The New York style is perhaps the easiest to identify because it features a lot of compression, which makes the mix very punchy and aggressive (just like New Yorkers). In many cases, the compressed instruments (mostly the rhythm section) are even recompressed several times along the way. It seems that every New York engineer that I interviewed (even the transplanted ones) had virtually the same trick. Send the drums (sometimes with the bass) into a couple of busses, send that through some compressors, squeeze to taste, then add back a judicious amount of this compressed rhythm section to the mix through a couple of faders. This can be enhanced even further by boosting the high and low frequencies (lots of boost in most cases) to the compressed signal as well (more on this New York Compression Trick later in the book in the chapter on Dynamics). For an example of this, listen to any of the mixes that Ed Stasium (a proud practitioner of this method) has done, such as the Mick Jagger solo album She's the Boss, or anything by The Smithereens or Living Color.

The LA Style

The LA sound is a somewhat more natural sound; it is compressed, but to a less obvious degree than the New York style. There's also a lot less effects layering than the London style. The LA style has always tried to capture a musical event and augment it a little, rather than recreate it. Some good examples would be any of the Doobie Brothers or Van Halen hits of the 70's and 80's.

The London Style

The London sound is a highly layered musical event that borrows some from the New York style in that it's somewhat compressed, but deals with multiple effect layers. This style makes extensive use of what is known as perspective, which puts each instrument into its own distinct sonic environment. Although musical arrangement is important to any good mix, it's even more of a distinctive characteristic of a London mix. What this means is that many parts appear at different times during a mix; some for effect, some to change the dynamics of the song. Each new part will be in its own environment and as a result will have a different perspective.
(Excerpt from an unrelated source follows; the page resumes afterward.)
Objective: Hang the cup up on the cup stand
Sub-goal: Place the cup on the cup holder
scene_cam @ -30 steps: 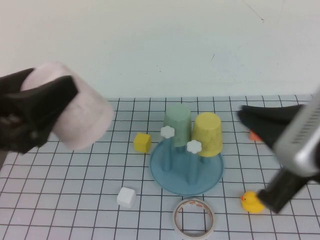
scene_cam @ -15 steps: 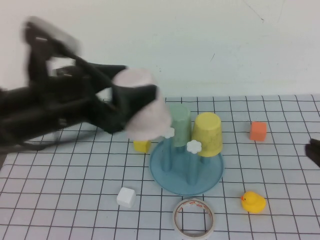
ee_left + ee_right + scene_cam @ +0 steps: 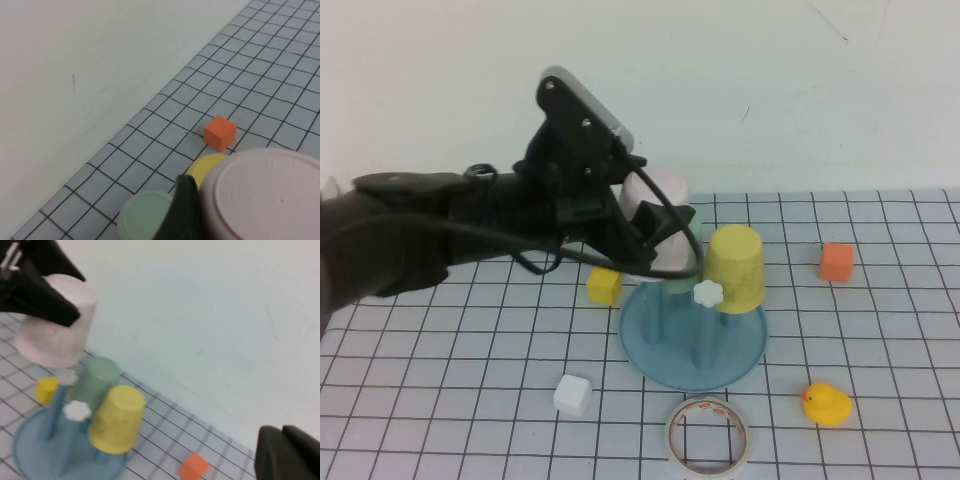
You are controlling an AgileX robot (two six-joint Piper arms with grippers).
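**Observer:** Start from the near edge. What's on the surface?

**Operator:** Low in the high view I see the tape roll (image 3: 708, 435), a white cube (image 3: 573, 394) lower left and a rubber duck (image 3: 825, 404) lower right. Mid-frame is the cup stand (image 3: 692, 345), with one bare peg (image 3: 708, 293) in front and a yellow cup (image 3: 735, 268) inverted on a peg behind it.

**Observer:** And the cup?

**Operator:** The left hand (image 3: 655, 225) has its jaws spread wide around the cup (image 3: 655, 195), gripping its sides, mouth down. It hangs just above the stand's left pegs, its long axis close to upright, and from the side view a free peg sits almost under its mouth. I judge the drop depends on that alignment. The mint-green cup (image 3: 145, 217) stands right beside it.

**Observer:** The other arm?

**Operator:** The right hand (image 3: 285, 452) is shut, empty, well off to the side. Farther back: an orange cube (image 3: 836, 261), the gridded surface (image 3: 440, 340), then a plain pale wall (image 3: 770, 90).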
A perfect example of this would be Yes' Owner of a Lonely Heart or just about anything done by Trevor Horn, such as Seal or Grace Jones.

As we approach the millennium, there's much less of a difference between styles than there was during the 80's, but variations still do exist. Although the style differences blur on most music, Techno and Dance still have considerable variation divided around the traditional geographic boundaries of London, New York and LA

Other Styles

Increased globalization has had its effect on regional styles, too. Where once upon a time Philadelphia, Memphis, Ohio, Miami and San Francisco all had sub-styles of the Big Three, all these areas now line up clearly in one of the Big Three camps.
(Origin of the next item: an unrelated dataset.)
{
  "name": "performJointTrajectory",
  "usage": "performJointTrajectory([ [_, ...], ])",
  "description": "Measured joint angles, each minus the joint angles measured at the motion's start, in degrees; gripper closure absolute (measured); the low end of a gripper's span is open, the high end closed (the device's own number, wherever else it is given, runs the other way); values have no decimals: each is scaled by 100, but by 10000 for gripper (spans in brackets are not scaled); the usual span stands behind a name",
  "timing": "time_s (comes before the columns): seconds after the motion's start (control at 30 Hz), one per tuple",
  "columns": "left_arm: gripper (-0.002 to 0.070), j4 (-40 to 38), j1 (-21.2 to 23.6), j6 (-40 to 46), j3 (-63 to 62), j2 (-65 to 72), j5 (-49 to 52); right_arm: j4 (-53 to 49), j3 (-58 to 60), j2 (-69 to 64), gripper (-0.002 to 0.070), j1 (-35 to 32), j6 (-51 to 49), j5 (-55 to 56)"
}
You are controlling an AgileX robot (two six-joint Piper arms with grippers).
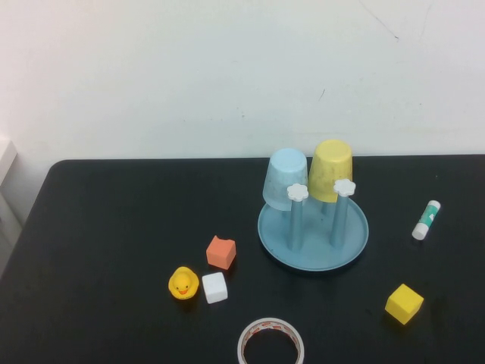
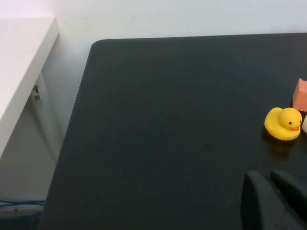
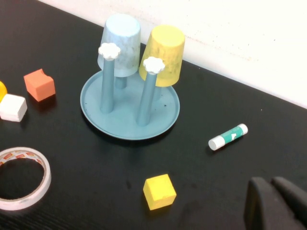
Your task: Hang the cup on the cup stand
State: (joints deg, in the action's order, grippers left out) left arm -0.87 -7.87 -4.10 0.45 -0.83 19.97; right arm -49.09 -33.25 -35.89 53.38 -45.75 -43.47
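In the high view the cup stand (image 1: pixel 313 235) sits right of centre on the black table (image 1: pixel 114 227), and the cup (image 1: pixel 331 171) hangs upside down on one of its rear posts, at the upper right of the stand, with a pale blue cup (image 1: pixel 286 178) inverted just beside it on the left; two front posts with white flower caps stand bare. Left of the stand lie an orange block (image 1: pixel 220 252), a white cube (image 1: pixel 214 287) and a rubber duck (image 1: pixel 183 283) close together; a tape roll (image 1: pixel 271 343) is at the bottom edge, a yellow cube (image 1: pixel 404 303) at lower right and a glue stick (image 1: pixel 426 220) at the right. Neither arm appears here. In the left wrist view the left gripper (image 2: pixel 274 201) shows in the lower right corner over bare table, its dark fingers close together with nothing between them; the duck (image 2: pixel 283 123) and a corner of the orange block (image 2: pixel 301 95) are at the right edge. In the right wrist view the right gripper (image 3: pixel 277 203) is in the lower right corner, fingers likewise near-closed and empty, well apart from the stand (image 3: pixel 129 108) at upper centre, where the yellow cup (image 3: pixel 164 55) and blue cup (image 3: pixel 121 44) hang side by side; the yellow cube (image 3: pixel 159 191), glue stick (image 3: pixel 228 136), tape roll (image 3: pixel 21 177), white cube (image 3: pixel 12 107) and orange block (image 3: pixel 39 84) lie around it.
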Motion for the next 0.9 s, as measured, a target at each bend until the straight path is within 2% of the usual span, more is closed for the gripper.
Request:
performJointTrajectory([
  [0.63,675,0,0,-8,0,0,-3,0,0,0,678,0,0,0],
  [0.77,675,0,0,-8,0,0,-3,65,0,119,678,-594,0,179],
  [0.9,675,0,0,-8,0,0,-3,78,0,344,678,-1711,0,275],
])
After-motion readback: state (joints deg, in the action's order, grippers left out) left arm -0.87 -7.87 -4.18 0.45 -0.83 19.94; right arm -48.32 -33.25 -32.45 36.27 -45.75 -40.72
Nashville today is a special case among the regional styles, though. This is a style that's evolved (some might say devolved) from an offshoot of the New York style during the 60's and 70's to become much more like the LA sound of the 70's. Says engineer/producer Ed Seay, "Back when I used to listen to my dad's old Ray Price and Jim Reeves Country records, they weren't very far from what Pop was in the early 60's. Very mellow, big vocals, very subdued band, very little drums, strings, horns, lush. Mix-wise, there wasn't really too much difference in an Andy Williams record and one of the old Jim Reeves records.

"What happened was that Country got too soft sounding. You'd cut your track and then do some sweetening with some horns and strings. At one time, strings were on all the Country records and then it kind of transformed into where it's at today, with

almost no strings on Country records, except for big ballads. For the most part, horns are completely dead. They're almost taboo. Basically, it's rhythm track-driven and not really very far off from where Pop was in the mid-to-later 70's. The Ronstadt "It's So Easy To Fall In Love" and 'You're No Good',' where you hear guitar, bass, drums, keyboards, a slide or steel and then a vocal background; that's pretty much the format now, although fiddle is used also. Ironically enough, a lot of those guys that were making those records have moved here because at this point, this is one of the last bastions of live recording."

The globetrotting lifestyle of the 90's engineer has caused a homogenization of regional styles. At one time, most studios had house engineers; today the market is predominately made up of freelancers that freely travel from studio to studio, project to project, bouncing between different cities (and therefore styles) as easily as flipping the channel on a TV. At one time, an engineer might change studios but remain located in a specific area all his working life; now it's not uncommon for an engineer to relocate to several major media centers during the course of his career. All this means a cross-pollination of styles, which blurs the distinction between the Big Three as we move into the next millenium.